Elle intègre le réseau « Défense de la France ». 

Elle est l’agent de liaison de son frère au sein du réseau Mithridate. 

Elle est chargée de trouver des endroits d’où émettre des messages radios et de reproduire des documents qui sont transmis à Londres. 

Les réunions du Réseau Mithridate se déroulent au domicile de ses parents, monsieur et madame Marié. 
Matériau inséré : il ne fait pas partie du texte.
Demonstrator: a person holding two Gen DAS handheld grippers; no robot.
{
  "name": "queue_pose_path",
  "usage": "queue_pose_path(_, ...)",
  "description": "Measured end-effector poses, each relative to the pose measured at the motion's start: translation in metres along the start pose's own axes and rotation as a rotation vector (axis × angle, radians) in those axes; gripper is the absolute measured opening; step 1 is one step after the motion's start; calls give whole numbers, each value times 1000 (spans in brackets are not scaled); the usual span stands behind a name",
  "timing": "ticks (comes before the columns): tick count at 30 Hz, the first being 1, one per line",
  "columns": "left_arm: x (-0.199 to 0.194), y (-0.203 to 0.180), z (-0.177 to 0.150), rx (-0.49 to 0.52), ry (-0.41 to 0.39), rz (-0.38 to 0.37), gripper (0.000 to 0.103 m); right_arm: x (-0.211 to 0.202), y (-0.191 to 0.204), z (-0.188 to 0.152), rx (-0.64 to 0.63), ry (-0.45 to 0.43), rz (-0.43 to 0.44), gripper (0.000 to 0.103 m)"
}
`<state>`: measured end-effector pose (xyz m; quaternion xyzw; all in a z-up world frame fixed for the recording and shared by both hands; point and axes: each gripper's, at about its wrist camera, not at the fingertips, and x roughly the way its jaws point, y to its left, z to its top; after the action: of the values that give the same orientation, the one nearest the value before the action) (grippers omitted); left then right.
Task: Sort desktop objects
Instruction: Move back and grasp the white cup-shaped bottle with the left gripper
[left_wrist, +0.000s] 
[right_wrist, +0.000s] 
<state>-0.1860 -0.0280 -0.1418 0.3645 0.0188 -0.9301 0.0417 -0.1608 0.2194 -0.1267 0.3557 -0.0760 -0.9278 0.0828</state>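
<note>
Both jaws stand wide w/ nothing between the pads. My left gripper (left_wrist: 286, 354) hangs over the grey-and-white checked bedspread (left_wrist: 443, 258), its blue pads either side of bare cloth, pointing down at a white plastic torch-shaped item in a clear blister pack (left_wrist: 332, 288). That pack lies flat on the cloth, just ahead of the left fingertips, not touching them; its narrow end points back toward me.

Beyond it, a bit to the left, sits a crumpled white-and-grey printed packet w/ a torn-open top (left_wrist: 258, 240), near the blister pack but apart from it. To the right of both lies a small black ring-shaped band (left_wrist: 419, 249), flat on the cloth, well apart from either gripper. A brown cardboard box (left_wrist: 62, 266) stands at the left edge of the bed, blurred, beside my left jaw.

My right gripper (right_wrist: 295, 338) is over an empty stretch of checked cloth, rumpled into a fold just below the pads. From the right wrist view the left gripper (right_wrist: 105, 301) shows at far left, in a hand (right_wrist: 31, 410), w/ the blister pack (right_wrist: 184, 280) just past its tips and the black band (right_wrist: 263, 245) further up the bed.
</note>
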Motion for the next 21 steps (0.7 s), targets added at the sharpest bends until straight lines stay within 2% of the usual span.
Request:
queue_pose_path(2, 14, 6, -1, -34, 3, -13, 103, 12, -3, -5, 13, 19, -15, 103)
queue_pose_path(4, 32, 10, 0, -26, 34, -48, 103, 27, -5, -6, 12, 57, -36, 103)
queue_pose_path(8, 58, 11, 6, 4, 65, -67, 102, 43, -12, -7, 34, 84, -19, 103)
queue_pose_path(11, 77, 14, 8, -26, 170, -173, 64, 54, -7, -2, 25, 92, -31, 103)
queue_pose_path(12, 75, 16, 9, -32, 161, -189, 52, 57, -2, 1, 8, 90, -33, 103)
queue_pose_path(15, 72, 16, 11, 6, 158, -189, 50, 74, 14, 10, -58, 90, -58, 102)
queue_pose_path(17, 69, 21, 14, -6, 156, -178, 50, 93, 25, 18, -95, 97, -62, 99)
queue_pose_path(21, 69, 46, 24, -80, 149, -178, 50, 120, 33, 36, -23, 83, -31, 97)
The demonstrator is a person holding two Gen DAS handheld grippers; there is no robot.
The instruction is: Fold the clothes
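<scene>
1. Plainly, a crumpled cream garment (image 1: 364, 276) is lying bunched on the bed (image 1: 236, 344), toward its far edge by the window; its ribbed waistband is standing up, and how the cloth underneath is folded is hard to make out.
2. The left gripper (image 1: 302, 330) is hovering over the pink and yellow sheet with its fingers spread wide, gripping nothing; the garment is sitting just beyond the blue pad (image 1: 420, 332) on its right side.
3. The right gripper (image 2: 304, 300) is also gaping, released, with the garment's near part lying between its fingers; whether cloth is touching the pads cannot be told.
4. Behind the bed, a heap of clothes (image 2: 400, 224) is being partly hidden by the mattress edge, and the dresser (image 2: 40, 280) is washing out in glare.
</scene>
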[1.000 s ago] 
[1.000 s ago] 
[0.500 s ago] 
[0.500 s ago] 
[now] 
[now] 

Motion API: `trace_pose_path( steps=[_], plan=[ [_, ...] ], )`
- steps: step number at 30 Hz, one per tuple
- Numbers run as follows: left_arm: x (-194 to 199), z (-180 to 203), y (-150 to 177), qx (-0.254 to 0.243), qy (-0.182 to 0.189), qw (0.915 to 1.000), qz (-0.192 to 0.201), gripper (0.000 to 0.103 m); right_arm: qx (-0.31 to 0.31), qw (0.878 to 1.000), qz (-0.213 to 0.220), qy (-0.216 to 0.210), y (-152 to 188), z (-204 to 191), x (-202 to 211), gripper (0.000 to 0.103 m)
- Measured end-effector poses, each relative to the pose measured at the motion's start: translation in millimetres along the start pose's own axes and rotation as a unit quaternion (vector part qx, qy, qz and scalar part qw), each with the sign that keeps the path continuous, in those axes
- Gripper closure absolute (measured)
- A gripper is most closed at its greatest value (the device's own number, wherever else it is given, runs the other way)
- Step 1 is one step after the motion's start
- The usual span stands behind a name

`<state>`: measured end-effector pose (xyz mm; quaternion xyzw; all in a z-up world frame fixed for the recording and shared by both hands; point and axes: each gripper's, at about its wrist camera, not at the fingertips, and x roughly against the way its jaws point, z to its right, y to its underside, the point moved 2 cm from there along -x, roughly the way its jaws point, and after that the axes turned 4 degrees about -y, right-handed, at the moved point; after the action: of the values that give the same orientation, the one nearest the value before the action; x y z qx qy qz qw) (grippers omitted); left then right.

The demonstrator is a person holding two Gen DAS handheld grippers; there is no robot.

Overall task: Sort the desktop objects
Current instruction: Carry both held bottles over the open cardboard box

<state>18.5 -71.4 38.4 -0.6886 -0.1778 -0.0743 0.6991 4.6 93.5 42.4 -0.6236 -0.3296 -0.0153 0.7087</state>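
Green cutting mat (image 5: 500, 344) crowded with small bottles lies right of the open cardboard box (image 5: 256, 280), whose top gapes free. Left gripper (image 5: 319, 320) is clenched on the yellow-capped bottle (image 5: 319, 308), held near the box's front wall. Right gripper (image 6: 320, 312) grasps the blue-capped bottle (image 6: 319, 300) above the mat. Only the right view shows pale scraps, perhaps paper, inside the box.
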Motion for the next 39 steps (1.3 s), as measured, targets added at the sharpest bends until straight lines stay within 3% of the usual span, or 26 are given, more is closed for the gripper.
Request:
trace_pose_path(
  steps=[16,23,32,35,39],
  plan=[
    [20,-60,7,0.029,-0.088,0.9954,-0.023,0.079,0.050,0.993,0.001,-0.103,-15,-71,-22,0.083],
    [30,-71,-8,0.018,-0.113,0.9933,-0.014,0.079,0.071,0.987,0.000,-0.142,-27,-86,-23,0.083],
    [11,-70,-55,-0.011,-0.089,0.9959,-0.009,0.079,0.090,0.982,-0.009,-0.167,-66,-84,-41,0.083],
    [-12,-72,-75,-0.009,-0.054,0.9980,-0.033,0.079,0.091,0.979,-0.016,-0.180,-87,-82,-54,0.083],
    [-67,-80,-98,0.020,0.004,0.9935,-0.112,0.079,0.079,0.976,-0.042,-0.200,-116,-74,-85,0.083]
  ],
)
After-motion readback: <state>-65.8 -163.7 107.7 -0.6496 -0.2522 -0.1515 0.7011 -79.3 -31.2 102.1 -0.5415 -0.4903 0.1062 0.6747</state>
La mère de Jacqueline cache des jeunes gens recherchés par la Gestapo. 

Son père, militaire de carrière, rejoint le réseau lorsque toute la France est occupée.

Jacqueline et ses parents seront arrêtés en février 1944, interrogés par la Gestapo et emprisonnés à Fresnes. 

Son frère devient clandestin. Son père est déporté à Buchenwald.

Jacqueline et sa mère sont déportées au camp de Ravensbrück en août 1944. 

Elles seront envoyées dans plusieurs commandos de travail, contraintes de travailler dans les usines d’armement de la machine de guerre allemande. 

Le 13 avril 1945, elles subissent la Marche de la mort. 

Le 29 avril, elles sont libérées par les américains, et arrivent à Paris le 30 mai à l’Hôtel Lutétia.